At the federal level, Liz Petruska of the Forest Service shared updates on strategies, including the use of dedicated funds, to cover the cost of easement monitoring of lands conserved with funding from the Forest Legacy Program. Bethany Olmstead of The Conservation Fund emphasized the value of embedding stewardship funds into acquisition funding, and of offering interim stewardship as a service when conveying land to under-resourced public agencies.

Celebrating the 20th Boot Camp

On the final day of the Boot Camp, CFN recognized the three founders of the Conservation Finance Network. Staff gave plaques to Peter Stein, Brad Gentry, and Story Clark (in absentia), thanking them for envisioning the very first Boot Camp and making it what it has become today.

CFN co-founders Brad Gentry and Peter Stein (and Story Clark, in absentia) were awarded plaques recognizing their vision and commitment to the Conservation Finance Network.

Final Takeaways

The 2025 Boot Camp underscored that conservation finance is not a niche field—it’s a dynamic, multi-disciplinary and collaborative ecosystem. As one attendee put it, “this isn’t your grandfather’s conservation finance.” Today’s work is about building systems and partnerships, innovating new financial tools and accountability mechanisms, and fostering trust across siloes.

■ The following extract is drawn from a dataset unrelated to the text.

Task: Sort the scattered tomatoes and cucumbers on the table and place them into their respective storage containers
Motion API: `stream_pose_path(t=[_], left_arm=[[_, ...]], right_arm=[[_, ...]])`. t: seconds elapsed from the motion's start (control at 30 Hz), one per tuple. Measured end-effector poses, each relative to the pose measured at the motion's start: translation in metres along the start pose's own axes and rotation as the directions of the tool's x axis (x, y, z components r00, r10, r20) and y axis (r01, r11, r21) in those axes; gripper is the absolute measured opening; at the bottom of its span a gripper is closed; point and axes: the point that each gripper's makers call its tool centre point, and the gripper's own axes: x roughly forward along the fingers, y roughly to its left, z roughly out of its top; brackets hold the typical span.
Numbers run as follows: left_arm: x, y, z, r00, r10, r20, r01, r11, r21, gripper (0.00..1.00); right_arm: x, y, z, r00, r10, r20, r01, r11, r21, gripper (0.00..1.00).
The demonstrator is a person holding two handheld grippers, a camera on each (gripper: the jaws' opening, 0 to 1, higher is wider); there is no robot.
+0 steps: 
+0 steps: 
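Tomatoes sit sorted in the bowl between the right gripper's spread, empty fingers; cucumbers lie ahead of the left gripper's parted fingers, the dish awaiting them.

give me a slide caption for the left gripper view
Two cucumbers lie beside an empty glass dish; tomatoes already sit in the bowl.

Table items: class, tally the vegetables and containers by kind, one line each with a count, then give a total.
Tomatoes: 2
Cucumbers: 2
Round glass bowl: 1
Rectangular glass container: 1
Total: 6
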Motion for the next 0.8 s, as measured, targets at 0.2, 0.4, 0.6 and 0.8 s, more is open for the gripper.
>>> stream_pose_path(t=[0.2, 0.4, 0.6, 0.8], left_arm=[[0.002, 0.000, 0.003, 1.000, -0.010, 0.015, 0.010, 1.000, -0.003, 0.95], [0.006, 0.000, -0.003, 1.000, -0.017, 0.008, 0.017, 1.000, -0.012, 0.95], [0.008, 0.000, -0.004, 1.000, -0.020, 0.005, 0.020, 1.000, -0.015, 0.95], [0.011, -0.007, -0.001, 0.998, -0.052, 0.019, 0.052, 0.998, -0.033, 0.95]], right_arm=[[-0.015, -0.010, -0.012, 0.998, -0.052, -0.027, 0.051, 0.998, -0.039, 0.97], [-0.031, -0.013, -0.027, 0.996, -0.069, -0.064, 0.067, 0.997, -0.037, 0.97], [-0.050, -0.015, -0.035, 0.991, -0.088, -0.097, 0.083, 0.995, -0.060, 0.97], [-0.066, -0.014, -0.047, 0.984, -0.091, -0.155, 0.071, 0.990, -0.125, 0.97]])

In a time of political polarization, resilience can be a winning message. Conservationists need to be sure to listen to the range of community perspectives on their work, and find opportunities to build new coalitions. Framing conservation through the lens of risk reduction, public infrastructure, and community vitality can expand coalitions, open doors, and unlock robust funding opportunities.

And relationships continue to be at the core of the work.

The 20th Conservation Finance Boot Camp embodied this, bringing together practitioners from disparate geographies and backgrounds for an intense week of shared learning and relationship building. In the final session, attendees remarked on how powerful the chance to break bread together in person and hear about each other’s work was—and how excited they are to stay in touch. Highlighting a key theme of the week—that multi-benefit projects can unlock robust funding opportunities- a participant said “The magic of conservation finance is that a tree is valuable for defense, for water quality, for flood resilience, for carbon, and for reforestation.”